▶ **ASSIGNMENT**:
The answer should consist solely of the lines from the first one below through the line containing "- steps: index", copied exactly.

▶ **EXERCISE INPUTS**:
· · · · · · ·
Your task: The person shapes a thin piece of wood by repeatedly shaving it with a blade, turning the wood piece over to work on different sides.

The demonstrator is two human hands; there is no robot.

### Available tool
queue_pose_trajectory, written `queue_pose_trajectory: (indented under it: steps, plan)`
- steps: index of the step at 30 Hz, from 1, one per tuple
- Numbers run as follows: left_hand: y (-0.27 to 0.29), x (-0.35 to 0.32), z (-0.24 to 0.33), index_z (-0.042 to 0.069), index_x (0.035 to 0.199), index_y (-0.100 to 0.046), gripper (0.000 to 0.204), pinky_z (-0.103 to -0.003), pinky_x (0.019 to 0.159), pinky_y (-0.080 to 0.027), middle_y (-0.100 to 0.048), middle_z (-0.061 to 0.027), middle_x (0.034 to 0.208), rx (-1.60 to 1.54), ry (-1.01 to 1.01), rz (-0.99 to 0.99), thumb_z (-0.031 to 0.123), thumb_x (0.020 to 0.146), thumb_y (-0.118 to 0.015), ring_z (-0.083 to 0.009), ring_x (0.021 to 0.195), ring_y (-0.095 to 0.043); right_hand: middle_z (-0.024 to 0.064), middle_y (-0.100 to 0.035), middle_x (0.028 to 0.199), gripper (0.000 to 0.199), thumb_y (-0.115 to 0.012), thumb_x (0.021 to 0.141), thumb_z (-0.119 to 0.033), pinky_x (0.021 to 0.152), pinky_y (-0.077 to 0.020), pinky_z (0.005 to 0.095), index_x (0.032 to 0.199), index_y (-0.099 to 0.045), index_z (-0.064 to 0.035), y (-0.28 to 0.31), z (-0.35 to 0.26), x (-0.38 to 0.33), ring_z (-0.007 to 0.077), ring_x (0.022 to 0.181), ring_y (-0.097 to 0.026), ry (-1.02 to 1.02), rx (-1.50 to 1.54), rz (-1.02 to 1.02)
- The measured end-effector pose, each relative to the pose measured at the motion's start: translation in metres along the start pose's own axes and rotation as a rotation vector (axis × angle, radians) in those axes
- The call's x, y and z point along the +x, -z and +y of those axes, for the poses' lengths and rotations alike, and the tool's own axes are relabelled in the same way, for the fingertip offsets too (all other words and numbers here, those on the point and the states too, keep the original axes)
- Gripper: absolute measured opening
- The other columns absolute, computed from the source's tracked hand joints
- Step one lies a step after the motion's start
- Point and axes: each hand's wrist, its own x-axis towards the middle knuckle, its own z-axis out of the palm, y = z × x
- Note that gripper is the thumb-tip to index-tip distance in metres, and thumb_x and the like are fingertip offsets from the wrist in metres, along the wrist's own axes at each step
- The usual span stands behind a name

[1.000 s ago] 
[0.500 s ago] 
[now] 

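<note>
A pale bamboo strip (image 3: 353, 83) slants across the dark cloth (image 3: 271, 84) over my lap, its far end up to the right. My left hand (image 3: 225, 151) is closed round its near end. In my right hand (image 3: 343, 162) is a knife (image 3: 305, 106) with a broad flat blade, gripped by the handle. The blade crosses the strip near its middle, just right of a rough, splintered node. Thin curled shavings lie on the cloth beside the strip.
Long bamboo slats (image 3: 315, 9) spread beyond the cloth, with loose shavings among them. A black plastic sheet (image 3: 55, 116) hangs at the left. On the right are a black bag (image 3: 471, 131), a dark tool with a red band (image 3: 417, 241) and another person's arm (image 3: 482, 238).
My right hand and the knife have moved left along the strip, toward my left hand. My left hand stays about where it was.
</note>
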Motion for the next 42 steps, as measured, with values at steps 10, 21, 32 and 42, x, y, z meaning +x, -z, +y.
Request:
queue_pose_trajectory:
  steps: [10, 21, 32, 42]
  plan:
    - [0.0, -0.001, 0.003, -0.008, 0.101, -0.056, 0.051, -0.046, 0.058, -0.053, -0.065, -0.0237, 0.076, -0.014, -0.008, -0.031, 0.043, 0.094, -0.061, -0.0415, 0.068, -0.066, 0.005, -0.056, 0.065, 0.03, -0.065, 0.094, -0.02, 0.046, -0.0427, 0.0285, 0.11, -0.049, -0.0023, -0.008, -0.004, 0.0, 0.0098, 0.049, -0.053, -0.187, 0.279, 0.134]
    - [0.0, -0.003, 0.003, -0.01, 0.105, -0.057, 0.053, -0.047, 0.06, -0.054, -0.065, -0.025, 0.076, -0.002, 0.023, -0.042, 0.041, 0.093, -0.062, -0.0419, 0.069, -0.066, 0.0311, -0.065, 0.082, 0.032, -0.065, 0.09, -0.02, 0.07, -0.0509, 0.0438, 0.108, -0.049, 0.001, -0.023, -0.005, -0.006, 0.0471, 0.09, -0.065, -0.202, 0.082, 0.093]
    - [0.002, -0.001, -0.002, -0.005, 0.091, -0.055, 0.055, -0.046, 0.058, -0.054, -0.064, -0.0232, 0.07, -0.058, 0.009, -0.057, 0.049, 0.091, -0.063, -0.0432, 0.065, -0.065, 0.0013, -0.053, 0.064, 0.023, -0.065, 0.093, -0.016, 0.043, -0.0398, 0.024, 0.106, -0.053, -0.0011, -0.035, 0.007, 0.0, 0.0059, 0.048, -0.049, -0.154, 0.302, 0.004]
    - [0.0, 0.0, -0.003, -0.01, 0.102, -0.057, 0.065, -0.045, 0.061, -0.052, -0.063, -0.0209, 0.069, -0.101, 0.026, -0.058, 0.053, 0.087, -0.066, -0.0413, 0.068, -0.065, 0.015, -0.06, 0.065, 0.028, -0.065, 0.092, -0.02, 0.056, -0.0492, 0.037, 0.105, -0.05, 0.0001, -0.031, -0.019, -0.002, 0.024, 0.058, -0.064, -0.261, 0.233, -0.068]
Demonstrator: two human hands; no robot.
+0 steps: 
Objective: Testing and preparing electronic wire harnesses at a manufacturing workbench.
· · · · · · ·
▶ **RESPONSE BOX**:
Your task: The person shapes a thin piece of wood by repeatedly shaving it with a blade, turning the wood piece over to work on different sides.

The demonstrator is two human hands; there is no robot.

### Available tool
queue_pose_trajectory, written `queue_pose_trajectory: (indented under it: steps, plan)`
- steps: index of the step at 30 Hz, from 1, one per tuple

With that, the exercise is finished.